La seconde source d’expérimentation repose sur le développement de collaborations à l’interne et l’extension des réseaux hors de la fonction RH. En d’autres termes, le professionnel RH doit d’avoir une vision plus holiste des activités de l’organisation qui ont un effet sur la vie des gestionnaires et des employés. En s’appuyant sur l’exemple précédent, en contexte d’accélération du télétravail et d’expérimentations autour du mode hybride de travail, Geneviève a découvert l’importance de développer des liens avec les équipes responsables de l’expérience client. Cela a permis de bénéficier de leurs apprentissages liés à l’expérience des clients en mode hybride (c’est-à-dire en succursale, par téléphone, en mode virtuel) et de transférer certains de ces apprentissages à l’expérience des employés.
La troisième source réside dans une extension des réseaux du professionnel au-delà de son organisation. Il s’agit principalement de développer des liens avec la communauté à travers des collaborations avec les comités sectoriels de main-d’œuvre, les associations professionnelles, les écoles ou les universités par exemple. Ces dernières sont souvent à la recherche d’organisations afin de mener des projets de recherche et plusieurs membres de la communauté universitaire cherchent des occasions d’échanger des idées avec les milieux de la pratique. Encore, il peut s’agir de contribuer à des groupes de partages de pratiques entre professionnels du domaine. Pour Geneviève, cela s’est traduit par le développement de collaborations avec plusieurs acteurs du monde universitaire pour favoriser l’adéquation des programmes avec les besoins du monde du travail et attirer de jeunes talents ainsi que par le développement d’une communauté de pratiques en analytique RH basé sur un partage d’expériences, d’idées et de réflexion.
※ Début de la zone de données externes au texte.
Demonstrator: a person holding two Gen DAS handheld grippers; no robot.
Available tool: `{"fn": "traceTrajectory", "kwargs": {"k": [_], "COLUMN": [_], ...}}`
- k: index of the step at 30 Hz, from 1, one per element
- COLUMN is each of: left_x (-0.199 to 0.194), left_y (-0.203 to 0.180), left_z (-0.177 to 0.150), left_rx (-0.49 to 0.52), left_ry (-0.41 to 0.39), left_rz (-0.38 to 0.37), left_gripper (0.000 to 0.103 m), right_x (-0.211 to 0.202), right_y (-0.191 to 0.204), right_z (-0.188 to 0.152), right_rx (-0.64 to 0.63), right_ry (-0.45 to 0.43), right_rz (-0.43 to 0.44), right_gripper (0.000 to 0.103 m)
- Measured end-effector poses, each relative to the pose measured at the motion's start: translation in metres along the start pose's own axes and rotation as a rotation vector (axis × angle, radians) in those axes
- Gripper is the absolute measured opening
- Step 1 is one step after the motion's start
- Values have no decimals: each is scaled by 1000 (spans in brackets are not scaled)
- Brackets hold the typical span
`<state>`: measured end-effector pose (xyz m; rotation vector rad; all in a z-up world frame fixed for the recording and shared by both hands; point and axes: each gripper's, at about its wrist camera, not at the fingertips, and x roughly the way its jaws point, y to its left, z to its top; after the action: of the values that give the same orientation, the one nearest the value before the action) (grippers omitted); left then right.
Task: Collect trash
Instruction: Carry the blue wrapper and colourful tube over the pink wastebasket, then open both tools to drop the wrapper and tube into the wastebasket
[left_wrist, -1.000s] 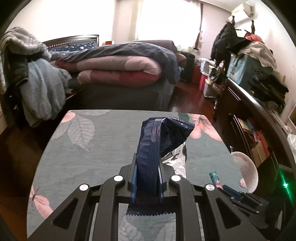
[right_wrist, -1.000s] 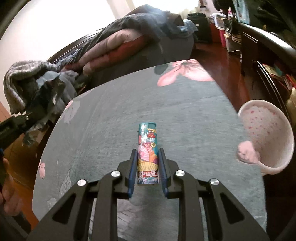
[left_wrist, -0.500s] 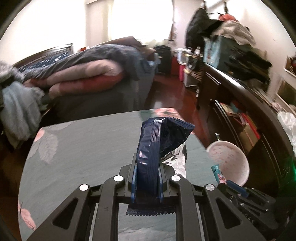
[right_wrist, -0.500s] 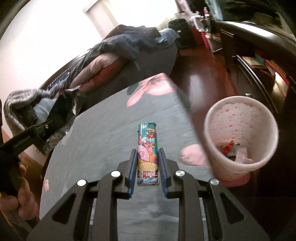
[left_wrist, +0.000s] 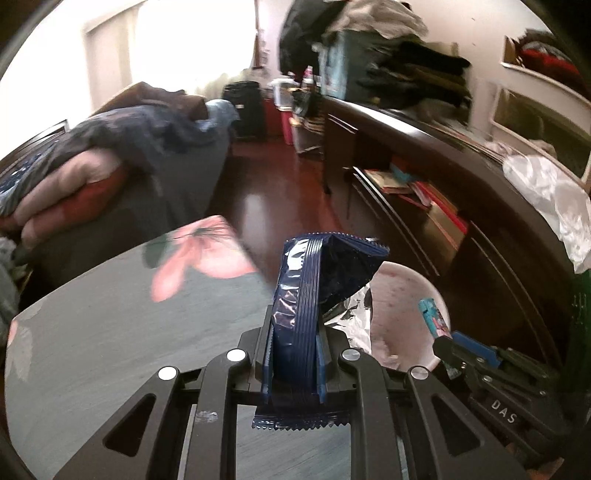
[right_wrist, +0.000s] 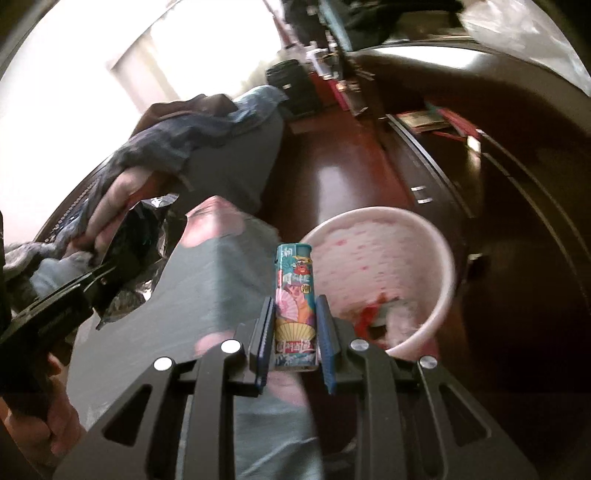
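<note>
My left gripper (left_wrist: 295, 332) is shut on a dark blue snack wrapper (left_wrist: 314, 288) with a silver inside, held upright above the table's right edge. My right gripper (right_wrist: 293, 321) is shut on a teal patterned lighter (right_wrist: 295, 302), held near the rim of the pink waste bin (right_wrist: 436, 243). The bin holds some red and white scraps (right_wrist: 380, 317). In the left wrist view the bin (left_wrist: 402, 295) lies behind the wrapper, with the lighter (left_wrist: 434, 319) and right gripper over it. The left gripper with the wrapper (right_wrist: 133, 240) shows at left in the right wrist view.
The table with a grey floral cloth (left_wrist: 110, 325) is below me. A bed with piled quilts (left_wrist: 110, 155) stands beyond. A dark wooden cabinet (left_wrist: 424, 155) with shelves of books and heaped clothes runs along the right. Red-brown floor (left_wrist: 266, 199) lies between them.
Both grippers have swung right, off the table toward the pink bin. The bin looms larger and the lighter now reaches its rim. Both keep their hold.
</note>
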<state>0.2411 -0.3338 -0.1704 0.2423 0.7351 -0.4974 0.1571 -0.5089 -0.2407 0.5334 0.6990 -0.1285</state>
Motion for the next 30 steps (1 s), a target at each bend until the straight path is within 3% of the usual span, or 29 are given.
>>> {"fn": "traceTrajectory", "kwargs": {"k": [8,14,16,18,20,24,30], "left_x": [46,75,84,91,99,106,94], "left_y": [-45,-53,-52,-52,-53,-53,-45], "left_z": [5,6,7,8,9,10,11], "left_rx": [65,62,53,42,37,17,-10], "left_ry": [51,90,105,115,116,121,99], "left_rz": [-29,-27,-27,-36,-37,-39,-39], "left_gripper": [18,19,26,41,49,71,75], "right_x": [28,50,58,63,71,80,69], "right_y": [-36,-51,-53,-55,-57,-63,-57], "right_z": [9,12,13,14,16,15,13], "right_rx": [19,17,6,0,-6,-15,-36], "right_ry": [15,31,33,34,33,39,27], "right_rz": [-73,-107,-124,-131,-136,-166,-209], "right_gripper": [24,24,24,26,28,44,48]}}
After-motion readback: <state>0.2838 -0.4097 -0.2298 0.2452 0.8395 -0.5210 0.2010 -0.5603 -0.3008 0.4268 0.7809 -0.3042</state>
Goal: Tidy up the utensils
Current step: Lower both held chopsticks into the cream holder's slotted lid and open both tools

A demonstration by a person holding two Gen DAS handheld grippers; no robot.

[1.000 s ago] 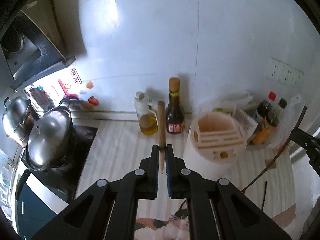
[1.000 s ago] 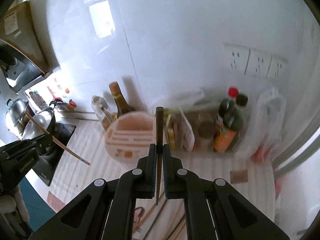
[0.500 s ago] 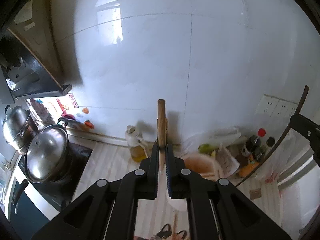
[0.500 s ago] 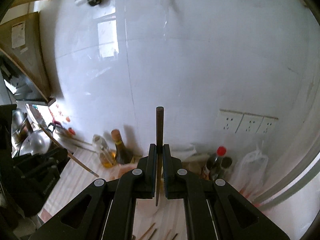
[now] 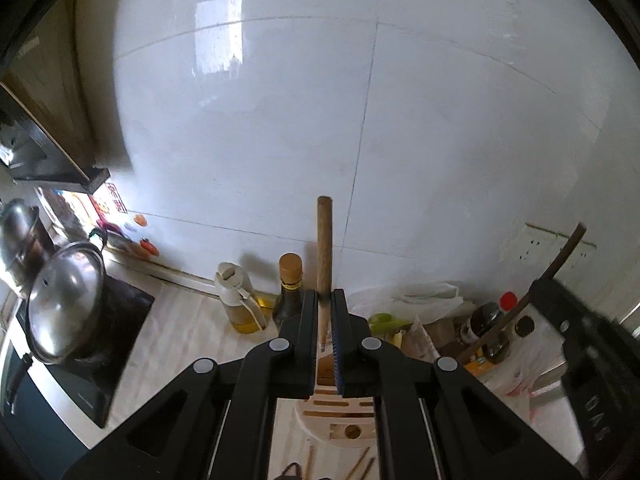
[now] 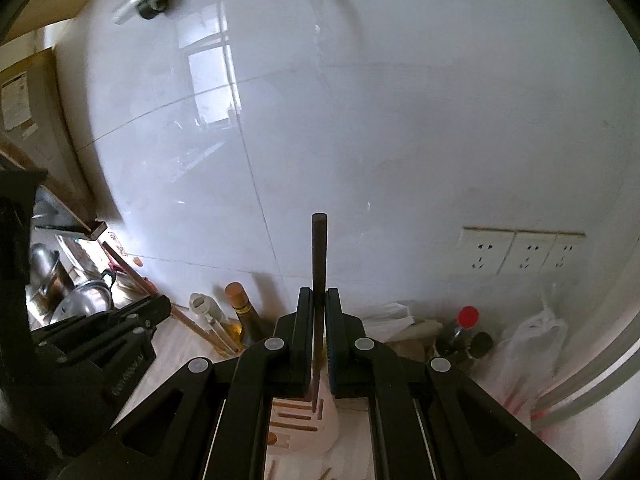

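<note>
While the left gripper (image 5: 325,320) clenches a pale chopstick (image 5: 324,248) and the right gripper (image 6: 319,320) a dark chopstick (image 6: 319,256) above the slotted holder (image 5: 340,412), both look light, stiff, slippery, best pinched mid-shaft.

Both chopsticks (image 5: 324,256) have risen above the slotted holder (image 5: 340,420).

A pale striped countertop (image 5: 188,332) carries an oil bottle (image 5: 240,304), a dark sauce bottle (image 5: 289,292), a slotted utensil holder (image 5: 340,420) and, seemingly, loose chopsticks (image 5: 362,460).
</note>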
Encore, le présent article incarne cet esprit de collaboration.
Conclusion : l’importance du collectif
La « guerre des talents » ainsi que, plus largement, les transformations qui touchent la sphère du travail sont propices à l’expérimentation de nouvelles façons de faire. Les trois sources d’expérimentation présentées dans cet article mènent à un constat : l’importance pour le professionnel RH de bâtir de nouvelles alliances et de nouveaux réseaux. Pour faire face aux enjeux qui découlent de la « guerre des talents », les solutions résident non plus dans une vision traditionnelle du rôle et du quotidien du professionnel RH, mais plutôt dans une vision renouvelée basée sur la force du collectif.